In U.S. states where LLCs have a legal pathway for the legal requirement they are required to add the below language to their governing documents to meet the legal requirement for B Corp Certification:
The purpose of the Company shall include creating a material positive impact on society and the environment, taken as a whole, from the business and operations of the Company.
a) In discharging the duties of their positions and in considering the best interests of the Company, a [manager] [managing member] shall consider the effects of any action or inaction on:
i) the members of the Company;
ii) the employees and work force of the Company, its subsidiaries, and its suppliers;
iii) the interests of its customers as beneficiaries of the purpose of the Company to have a material positive impact on society and the environment;
iv) community and societal factors, including those of each community in which offices or facilities of the Company, its subsidiaries, or its suppliers are located;
v) the local and global environment;
vi) the short-term and long-term interests of the Company, including benefits that may accrue to the Company from its long-term plans and the possibility that these interests may be best served by the continued independence of the Company; and
vii) the ability of the Company to create a material positive impact on society and the environment, taken as a whole.
b) In discharging the duties of a [manager][managing member], and in determining what is in the best interests of the Company and its members, a [manager] [managing member] shall not be required to regard any interest, or the interests of any particular group affected by an action or inaction, including the members, as a dominant or controlling interest or factor. A [manager] [managing member] shall not be personally liable for monetary damages for: (i) any action or inaction in the course of performing the duties of a [manager] [managing member] under this paragraph if the [manager] [managing member] was not interested with respect to the action or inaction; or (ii) failure of the Company to create a material positive impact on society and the environment, taken as a whole.

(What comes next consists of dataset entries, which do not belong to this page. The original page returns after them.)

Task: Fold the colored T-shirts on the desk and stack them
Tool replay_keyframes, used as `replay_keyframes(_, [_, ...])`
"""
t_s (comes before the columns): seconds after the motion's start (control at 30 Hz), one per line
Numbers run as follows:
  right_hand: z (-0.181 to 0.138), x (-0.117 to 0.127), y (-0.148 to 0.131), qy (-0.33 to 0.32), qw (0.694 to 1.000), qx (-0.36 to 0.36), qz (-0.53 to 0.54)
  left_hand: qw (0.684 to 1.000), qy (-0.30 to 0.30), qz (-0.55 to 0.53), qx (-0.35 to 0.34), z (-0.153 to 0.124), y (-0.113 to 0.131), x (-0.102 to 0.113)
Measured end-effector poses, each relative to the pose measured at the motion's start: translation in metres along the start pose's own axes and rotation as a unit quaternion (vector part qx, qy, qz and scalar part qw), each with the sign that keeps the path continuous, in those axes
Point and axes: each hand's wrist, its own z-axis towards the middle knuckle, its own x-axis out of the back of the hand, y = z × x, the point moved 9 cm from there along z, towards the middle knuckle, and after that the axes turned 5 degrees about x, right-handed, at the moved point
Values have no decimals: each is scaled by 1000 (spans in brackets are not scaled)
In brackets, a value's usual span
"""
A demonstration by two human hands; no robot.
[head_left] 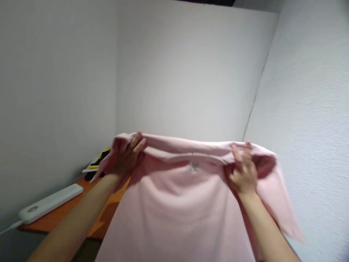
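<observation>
A pink T-shirt [180,207] hangs spread out in front of me, its neckline and a small printed label near the top middle. My left hand [131,153] grips the shirt at one shoulder, fingers closed over the upper edge. At the other shoulder my right hand [244,169] is closed on the cloth in the same way, slightly blurred. One sleeve drapes down outside my right wrist, and the other hangs beside my left forearm. The lower part of the shirt runs out of view at the bottom.
An orange-brown table [89,222] stands behind the shirt at left. On it lie a white power strip or similar long device [51,203] with a cable, and a folded black, yellow and white item [99,160]. White walls [185,72] enclose the space.
</observation>
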Motion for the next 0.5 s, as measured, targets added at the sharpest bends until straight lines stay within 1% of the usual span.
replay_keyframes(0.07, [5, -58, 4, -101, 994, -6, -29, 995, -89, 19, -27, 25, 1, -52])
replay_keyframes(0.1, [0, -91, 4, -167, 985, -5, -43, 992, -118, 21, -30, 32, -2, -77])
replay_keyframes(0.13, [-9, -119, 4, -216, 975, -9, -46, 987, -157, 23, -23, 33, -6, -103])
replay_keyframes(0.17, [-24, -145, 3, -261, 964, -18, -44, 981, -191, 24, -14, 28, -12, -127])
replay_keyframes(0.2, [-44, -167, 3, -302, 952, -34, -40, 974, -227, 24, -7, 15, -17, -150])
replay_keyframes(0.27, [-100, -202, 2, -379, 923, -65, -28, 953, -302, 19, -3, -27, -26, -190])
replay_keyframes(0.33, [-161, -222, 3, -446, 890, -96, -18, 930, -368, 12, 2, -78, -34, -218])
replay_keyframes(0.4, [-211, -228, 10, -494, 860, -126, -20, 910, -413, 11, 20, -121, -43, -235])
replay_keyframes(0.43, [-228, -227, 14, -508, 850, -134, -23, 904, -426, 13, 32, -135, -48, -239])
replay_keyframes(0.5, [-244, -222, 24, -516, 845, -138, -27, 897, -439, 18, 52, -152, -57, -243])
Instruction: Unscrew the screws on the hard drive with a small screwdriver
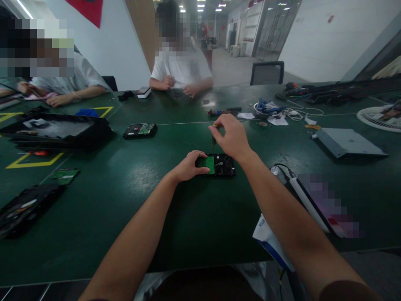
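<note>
A black hard drive (226,166) with a green circuit board on its left part lies flat on the green table in front of me. My left hand (190,165) grips its left end, thumb along the near edge and fingers on the far edge. Above the drive, my right hand (231,136) pinches the yellow-topped end of a thin screwdriver (213,140). The screwdriver stands upright, its tip down near the board's right edge; exact contact is too small to tell.
Another hard drive (140,130) lies further left, and a dark drive-like unit (25,205) sits near left. A black casing (59,129) is behind it. To the right are a grey metal box (349,142) and a cabled device (313,200). Two people sit across the table.
</note>
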`<control>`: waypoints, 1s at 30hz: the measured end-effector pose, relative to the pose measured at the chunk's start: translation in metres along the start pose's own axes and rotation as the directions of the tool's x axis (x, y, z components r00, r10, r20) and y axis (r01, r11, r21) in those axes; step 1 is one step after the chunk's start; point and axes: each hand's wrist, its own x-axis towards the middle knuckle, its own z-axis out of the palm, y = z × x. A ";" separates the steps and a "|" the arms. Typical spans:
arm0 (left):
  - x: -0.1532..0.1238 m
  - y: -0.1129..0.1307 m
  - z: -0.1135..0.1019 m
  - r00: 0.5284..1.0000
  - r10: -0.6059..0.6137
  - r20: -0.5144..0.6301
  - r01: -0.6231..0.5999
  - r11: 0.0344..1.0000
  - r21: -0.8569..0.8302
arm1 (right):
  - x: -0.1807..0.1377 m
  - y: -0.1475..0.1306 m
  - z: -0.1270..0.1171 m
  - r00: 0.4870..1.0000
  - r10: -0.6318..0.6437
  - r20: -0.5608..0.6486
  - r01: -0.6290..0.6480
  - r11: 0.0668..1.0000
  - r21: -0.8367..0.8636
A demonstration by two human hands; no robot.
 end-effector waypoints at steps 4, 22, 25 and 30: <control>0.000 0.001 -0.001 1.000 -0.009 0.011 0.009 1.000 -0.002 | -0.001 -0.001 0.001 1.000 -0.012 -0.007 0.012 1.000 -0.019; -0.001 0.002 0.000 1.000 0.000 -0.014 0.000 1.000 0.000 | 0.000 0.001 0.002 0.999 0.034 0.001 -0.034 0.999 -0.003; -0.001 0.002 0.000 1.000 0.004 -0.018 -0.004 1.000 -0.004 | 0.000 0.001 0.002 0.999 0.051 0.014 -0.051 0.999 0.019; -0.001 0.004 0.000 1.000 -0.011 -0.007 0.011 1.000 -0.015 | -0.001 -0.002 0.000 1.000 -0.006 0.007 0.006 1.000 0.004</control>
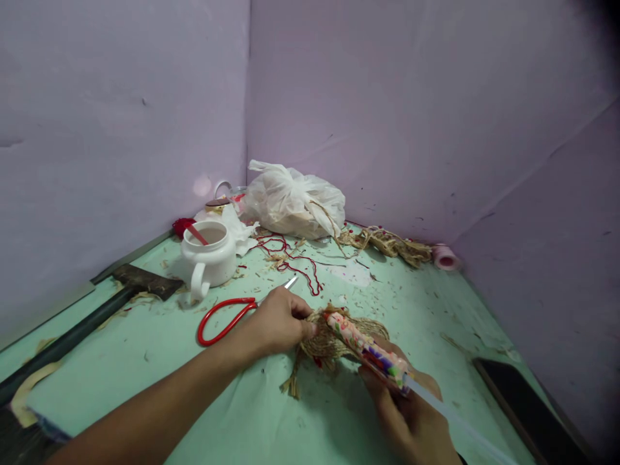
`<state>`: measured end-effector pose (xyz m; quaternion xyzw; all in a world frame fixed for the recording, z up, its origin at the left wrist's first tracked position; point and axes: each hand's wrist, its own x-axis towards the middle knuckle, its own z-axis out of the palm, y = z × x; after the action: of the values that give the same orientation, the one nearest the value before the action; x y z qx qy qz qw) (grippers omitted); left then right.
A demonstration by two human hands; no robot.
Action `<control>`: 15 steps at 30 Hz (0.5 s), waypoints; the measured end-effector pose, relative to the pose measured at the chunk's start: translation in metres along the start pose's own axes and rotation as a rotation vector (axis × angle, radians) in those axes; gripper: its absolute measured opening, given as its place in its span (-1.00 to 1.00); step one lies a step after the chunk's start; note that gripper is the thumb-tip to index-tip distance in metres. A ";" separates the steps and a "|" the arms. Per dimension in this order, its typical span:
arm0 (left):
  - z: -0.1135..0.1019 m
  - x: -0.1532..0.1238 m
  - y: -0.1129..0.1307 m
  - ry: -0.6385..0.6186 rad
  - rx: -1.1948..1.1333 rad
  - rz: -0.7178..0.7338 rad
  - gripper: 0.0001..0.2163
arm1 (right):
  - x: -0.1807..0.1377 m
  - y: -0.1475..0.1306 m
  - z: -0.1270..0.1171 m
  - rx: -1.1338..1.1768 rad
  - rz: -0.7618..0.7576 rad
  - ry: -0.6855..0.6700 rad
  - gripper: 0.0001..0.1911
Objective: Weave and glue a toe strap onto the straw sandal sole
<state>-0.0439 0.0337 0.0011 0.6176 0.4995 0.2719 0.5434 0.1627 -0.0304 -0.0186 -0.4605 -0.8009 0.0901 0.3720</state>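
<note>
My left hand pinches the left edge of a bundle of braided straw-coloured cord, thumb and fingertips closed on it. A frayed tuft hangs from its lower left side. In my right hand is a flower-patterned glue gun, its tip pointing up and left at the top of the cord. A translucent glue stick trails from its back end. The contact between tip and cord is hard to make out. Beside my left hand lie red-handled scissors, their blades partly hidden behind it.
On the left are a hatchet-like tool and a white mug. A tied plastic bag, red yarn, more braided cord and a pink roll lie toward the back. A dark phone rests at the right.
</note>
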 end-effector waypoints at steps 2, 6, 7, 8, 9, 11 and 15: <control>0.000 -0.001 0.002 0.013 0.022 -0.007 -0.86 | 0.000 -0.001 -0.001 0.001 -0.004 0.004 -0.65; 0.001 -0.001 0.003 0.041 0.059 0.006 -0.89 | 0.000 -0.002 -0.003 -0.005 -0.006 -0.012 -0.66; 0.002 -0.001 0.003 0.048 0.069 0.011 -0.89 | 0.000 -0.003 -0.004 -0.011 0.001 -0.023 -0.66; 0.002 -0.002 0.003 0.056 0.081 0.018 -0.90 | 0.000 -0.003 -0.005 -0.017 0.013 -0.032 -0.66; 0.003 -0.002 0.003 0.067 0.092 0.026 -0.90 | 0.000 -0.003 -0.006 -0.023 0.027 -0.041 -0.66; 0.004 -0.004 0.004 0.087 0.116 0.052 -0.90 | 0.000 -0.005 -0.009 -0.031 0.051 -0.056 -0.66; 0.005 -0.008 0.009 0.126 0.150 0.088 -0.89 | 0.001 -0.010 -0.010 -0.030 0.090 -0.022 -0.68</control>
<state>-0.0396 0.0256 0.0103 0.6595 0.5239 0.2959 0.4507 0.1621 -0.0372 -0.0061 -0.5008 -0.7845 0.0997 0.3518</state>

c) A [manager] [managing member] does not have a duty to any person other than a member in its capacity as a member with respect to the purpose of the Company or the obligations set forth in this Article, and nothing in this Article express or implied, is intended to create or shall create or grant any right in or for any person other than a member or any cause of action by or for any person other than a member or the Company.
d) Notwithstanding anything set forth herein, a [manager] [managing member] is entitled to rely on the provisions regarding ""best interests"" set forth above in enforcing the rights of a [manager] [managing member] hereunder and under state law, and such reliance shall not, absent another breach, be construed as a breach of a [manager’s] [managing member's] duty of care, even in the context of a Change in Control Transaction where, as a result of weighing the interests set forth in subsection (a)(i)-(vii) above, a managing member determines to accept an offer, between two competing offers, with a lower price per unit.
e) A [manager] [managing member] who makes a business judgment in good faith fulfills the duty under this section if the [manager] [managing member]: (i) is not interested in the subject of the business judgment; (ii) is informed with respect to the subject of the business judgment to the extent the director reasonably believes to be appropriate under the circumstances; and (iii) rationally believes that the business judgment is in the best interests of the Company.